- Portrayed by: Ann Mitchell
- Duration: 2011–2015, 2017–2018, 2026
- First appearance: Episode 4192 11 April 2011
- Last appearance: Episode 7294 16 March 2026
- Introduced by: Bryan Kirkwood (2011); Sean O'Connor (2017); John Yorke (2018); Ben Wadey (2026);
- Spin-off appearances: Lauren's Diaries (2011)

= Cora Cross =

Fictional character from EastEnders

Cora Cross is a fictional character from the BBC soap opera EastEnders, played by Ann Mitchell. Cora is the mother of Tanya Branning (Jo Joyner), Rainie Cross (Tanya Franks) and Ava Hartman (Claire Perkins) and the grandmother of Lauren (Jacqueline Jossa), Abi (Lorna Fitzgerald), and Oscar Branning (Neo and Charlee Hall/Pierre Counihan-Moullier) as well as Dexter Hartman (Khali Best). Cora initially appeared from 11 to 15 April 2011, and returned as a regular character on 28 July. Cora is described as having "a brash, outspoken attitude and does not care who she offends", deemed "an archetypal East End matriarch" and Inside Soap says that Cora is a "brash, loud lady who likes to tell everyone what she thinks and has absolutely no shame."

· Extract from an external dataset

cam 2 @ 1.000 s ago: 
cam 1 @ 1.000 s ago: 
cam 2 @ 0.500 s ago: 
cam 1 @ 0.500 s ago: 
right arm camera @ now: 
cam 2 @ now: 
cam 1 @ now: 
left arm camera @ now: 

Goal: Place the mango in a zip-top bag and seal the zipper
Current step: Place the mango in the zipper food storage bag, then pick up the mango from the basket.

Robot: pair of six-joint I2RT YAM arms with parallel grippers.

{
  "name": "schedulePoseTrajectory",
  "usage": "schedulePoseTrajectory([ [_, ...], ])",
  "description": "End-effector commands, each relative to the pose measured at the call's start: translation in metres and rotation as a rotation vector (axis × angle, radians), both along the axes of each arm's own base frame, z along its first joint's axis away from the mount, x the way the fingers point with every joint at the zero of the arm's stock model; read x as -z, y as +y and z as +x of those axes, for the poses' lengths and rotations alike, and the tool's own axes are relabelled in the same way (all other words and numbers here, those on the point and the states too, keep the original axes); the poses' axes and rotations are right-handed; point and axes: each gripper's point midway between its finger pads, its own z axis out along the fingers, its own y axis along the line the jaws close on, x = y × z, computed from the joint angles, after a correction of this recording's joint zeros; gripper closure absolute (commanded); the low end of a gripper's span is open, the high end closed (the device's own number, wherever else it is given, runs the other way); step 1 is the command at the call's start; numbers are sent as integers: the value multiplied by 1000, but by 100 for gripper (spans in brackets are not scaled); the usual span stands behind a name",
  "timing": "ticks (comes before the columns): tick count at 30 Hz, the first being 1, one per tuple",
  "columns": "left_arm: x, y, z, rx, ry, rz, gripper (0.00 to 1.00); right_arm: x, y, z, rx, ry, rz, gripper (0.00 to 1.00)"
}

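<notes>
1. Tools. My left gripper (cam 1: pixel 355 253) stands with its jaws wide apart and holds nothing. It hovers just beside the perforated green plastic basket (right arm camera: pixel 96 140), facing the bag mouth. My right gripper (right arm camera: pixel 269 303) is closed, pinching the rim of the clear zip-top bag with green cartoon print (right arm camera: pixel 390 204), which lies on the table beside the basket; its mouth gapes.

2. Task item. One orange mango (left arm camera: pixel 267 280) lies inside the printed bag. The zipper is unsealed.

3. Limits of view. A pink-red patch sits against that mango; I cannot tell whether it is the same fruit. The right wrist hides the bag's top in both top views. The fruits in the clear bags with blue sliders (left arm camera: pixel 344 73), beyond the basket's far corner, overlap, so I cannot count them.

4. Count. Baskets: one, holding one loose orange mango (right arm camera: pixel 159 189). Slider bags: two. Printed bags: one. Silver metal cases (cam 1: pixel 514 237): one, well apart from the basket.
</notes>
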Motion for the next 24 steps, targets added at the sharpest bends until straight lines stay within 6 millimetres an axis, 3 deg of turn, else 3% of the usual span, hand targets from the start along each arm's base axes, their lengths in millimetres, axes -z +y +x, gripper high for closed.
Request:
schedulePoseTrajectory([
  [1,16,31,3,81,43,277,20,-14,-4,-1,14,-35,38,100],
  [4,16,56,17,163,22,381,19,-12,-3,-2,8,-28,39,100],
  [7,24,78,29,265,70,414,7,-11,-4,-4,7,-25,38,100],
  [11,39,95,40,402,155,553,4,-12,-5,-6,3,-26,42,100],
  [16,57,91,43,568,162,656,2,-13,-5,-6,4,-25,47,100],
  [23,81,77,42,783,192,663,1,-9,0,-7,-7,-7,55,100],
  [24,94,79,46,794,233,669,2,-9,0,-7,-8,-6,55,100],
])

In May 2011, when it was confirmed that Cora would be returning to EastEnders, executive producer Bryan Kirkwood said, "We all love Cora here—actress Ann Mitchell could be one of the Walford greats". Kirkwood was keen to find a new matriarch for the show after the departure of Peggy Mitchell (Barbara Windsor) and explained that Cora is a perfect fit. Kate White of Inside Soap praised Cora and added she could watch Ann Mitchell acting "her socks off" all day long.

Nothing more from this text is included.